People are more likely to lie through texts than other forms of communication, such as video chats and face-to-face interactions, a new study suggests.
A new study from the Sauder School of Business at the University of British Columbia found that people feel more comfortable hiding the truth through texts and those that are lied to this way get the most upset.
The study was conducted among 170 students who participated in role-play scenarios involving the stock market where they took on “buyer” and “broker” roles. The students partnered up in groups of two and were asked to conduct mock stock-sales through one of four different forms of communication: text, audio chat, video chat and face to face.
Researchers promised the students cash awards of up to $50 to increase their involvement in the role play.
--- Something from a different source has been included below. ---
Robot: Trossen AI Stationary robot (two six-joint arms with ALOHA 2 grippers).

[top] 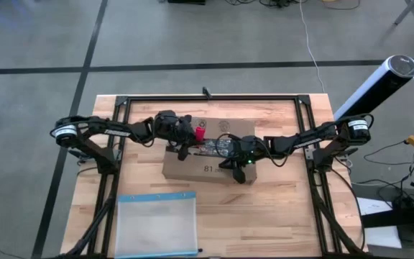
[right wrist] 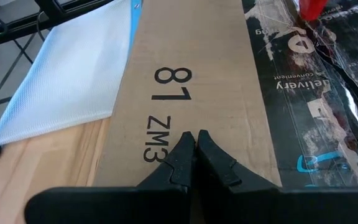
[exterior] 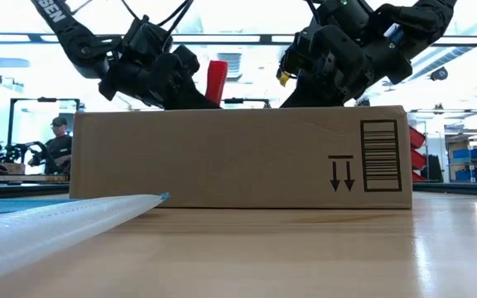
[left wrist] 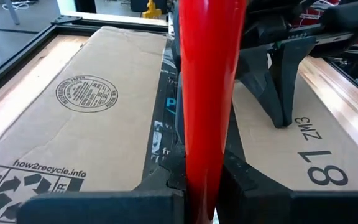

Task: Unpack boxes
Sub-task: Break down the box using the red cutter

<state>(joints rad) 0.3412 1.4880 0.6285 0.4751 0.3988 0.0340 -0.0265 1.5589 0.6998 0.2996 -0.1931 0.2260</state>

Here’s how it worked: “Brokers” were promised more money for more stock sales, while “buyers” were told their cash reward would later depend on the determined value of the stock.
However, brokers were given inside knowledge that the stock was rigged to lose half of its value. Buyers were only informed of this after they conducted a mock sales transaction and then were asked if their broker lied to them throughout the selling process.
The researchers then analyzed which forms of communication led to more deception. Buyers who received stock information from their broker via text messages were 95% more likely to report deception than if they had interacted via video and 31% more likely than those that received face to face interactions.
This means that brokers felt more comfortable lying to their partners through text messages. However, what’s interesting to note is that the brokers felt least comfortable lying to buyers through video chat.
“We expected there would be deception through texts, but we didn’t think the most truth would come out of video chat interactions. Video heightened the student broker’s awareness of being scrutinized, so they were more likely to feel under the spotlight and be honest,” study co-author and associate professor Ronald Cenfetelli told Mashable.
In another part of the experiment, deceived buyers were asked to rate their level of anger about being duped. Those that were deceived by text messages were 20% more likely to report feeling angry compared to those that were lied to their faces. They were also 47% more likely to report anger than those deceived in video interactions, and 10% more likely to be upset by lies told via audio chat.
“Rapport-building occurs when talking face to face and that is helped along by eye contact, body language and other factors,” Cenfetelli said. “That helps soften the blow a bit when you find out you’re being lied to. Through text, it’s stripped of emotion and body language, and magnifies the depth of pain.”
Centfelli said this concept can be applied to life outside the study-group scenario: “A company a few years ago laid off a bunch of its employees through email, and the staffers were outraged,” Centefelli said. “Sure, they would have still been upset if the news was given in person, but just looking at the text and knowing they were wronged made the news that much worse.”